Traces nine key theological strands through the Hebrew Scriptures and shows how they link to the New Testament. Highly accessible, profoundly insightful.
A few points of concern (e.g. reading within the first few pages that Abraham might not have been a monotheist, which definitely gave me a bad first impression of this book), but overall readable and helpful for reviewing basic Old Testament/Scriptural themes.
Youngblood traces the major longitudinal themes of the Old Testament, demonstrating the unfolding plan of redemption, relating them to their fulfillment in Jesus Christ.

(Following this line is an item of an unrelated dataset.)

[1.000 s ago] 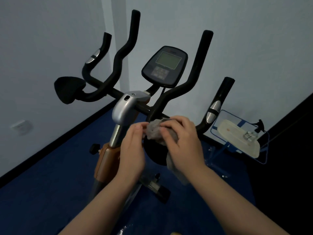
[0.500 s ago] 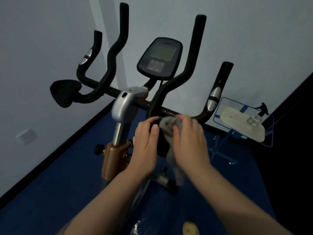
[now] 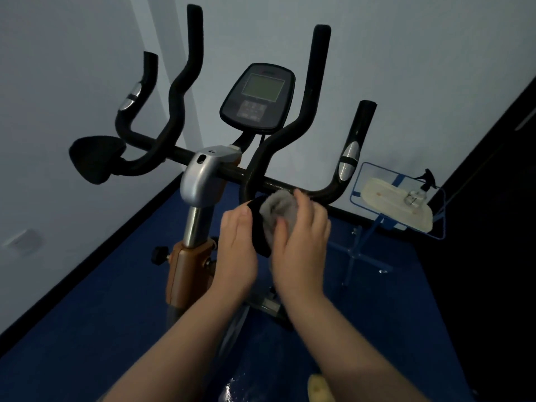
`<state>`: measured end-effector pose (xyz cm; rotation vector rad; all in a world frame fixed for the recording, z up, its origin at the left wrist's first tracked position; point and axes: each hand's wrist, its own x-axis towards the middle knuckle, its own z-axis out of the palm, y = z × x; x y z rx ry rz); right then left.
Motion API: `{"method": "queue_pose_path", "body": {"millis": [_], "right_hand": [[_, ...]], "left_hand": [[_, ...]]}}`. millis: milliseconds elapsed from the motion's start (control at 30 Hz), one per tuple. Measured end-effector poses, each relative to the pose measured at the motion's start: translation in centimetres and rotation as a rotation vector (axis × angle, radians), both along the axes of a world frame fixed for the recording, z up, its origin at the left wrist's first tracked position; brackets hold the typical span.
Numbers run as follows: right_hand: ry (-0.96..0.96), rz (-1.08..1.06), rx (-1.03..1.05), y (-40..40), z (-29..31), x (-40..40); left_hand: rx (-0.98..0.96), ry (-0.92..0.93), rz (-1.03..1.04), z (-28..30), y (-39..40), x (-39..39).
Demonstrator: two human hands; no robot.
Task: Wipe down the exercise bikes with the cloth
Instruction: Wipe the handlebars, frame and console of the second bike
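Right hand: your right hand [image 3: 301, 245] presses the grey cloth [image 3: 278, 208] onto a black arm pad [image 3: 259, 230], fingers closed over it.
Left hand: your left hand [image 3: 236, 250] cups the pad's left edge.
Bike: the exercise bike [image 3: 203, 181] stands against the wall, console [image 3: 258, 97] above.

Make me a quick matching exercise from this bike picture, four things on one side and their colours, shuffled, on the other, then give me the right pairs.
Things:
1. cloth
2. console
3. stem cover
4. post clamp

Colours:
A. silver
B. orange-brown
C. grey
D. black with a pale greenish screen

Pairs: 1-C, 2-D, 3-A, 4-B
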<state>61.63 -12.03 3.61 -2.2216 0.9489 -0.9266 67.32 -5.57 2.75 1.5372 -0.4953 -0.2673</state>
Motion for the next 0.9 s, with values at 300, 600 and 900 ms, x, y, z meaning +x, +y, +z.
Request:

While many chapters were excellent, the work is punctuated with a strained engagement with modern anthropology and archaeology. Routinely, the author will assert the importance of, or even necessity to, compare Israel with her Ancient Near East neighbors. While insightful in a small number of instances, overall the approach is a distraction, yielding simply academic interest and trivia. It seems as if the author is implying God routinely "baptized" pagan liturgical and covenantal forms as if Yahweh's worship tolerated mixture (flying against the entire thrust of Leviticus). While allowing the author to be conversant with much modern scholarship, it seems out of place in a book surely intended as a popular-level introduction to the Old Testament Scriptures.
I enjoyed the survey of the different themes that permeate the Old Testament and the considerations of the context of the culture the Israelites were living in for explanations of the structure of the law. The author always points back to Christ.
Read for my Old Testament class, freshman year fall semester
This book gives an excellent idea of common themes one should understand, and its size makes it great for a minister who wants an idea of themes that should be known. it aids interpretation greatly and would definitely aid anybody who just wanted a good idea of the Old Testament.
I really liked this book by Ronald Youngblood! He dived really deep into key theological themes of the Old Testament and it really points to Jesus in every chapter!
This is one of those books that is such a mixed bag that I'm not sure how to rate it. Some of the chapters are worth reading over and over again - 5 star type chapters. Others are boring, say nothing significant, and aren't even worth reading once. The chapter on monotheism is particularly excellent, I highly recommend that one.
This book is best used as a reference - just read the chapters that interest you, leave the rest.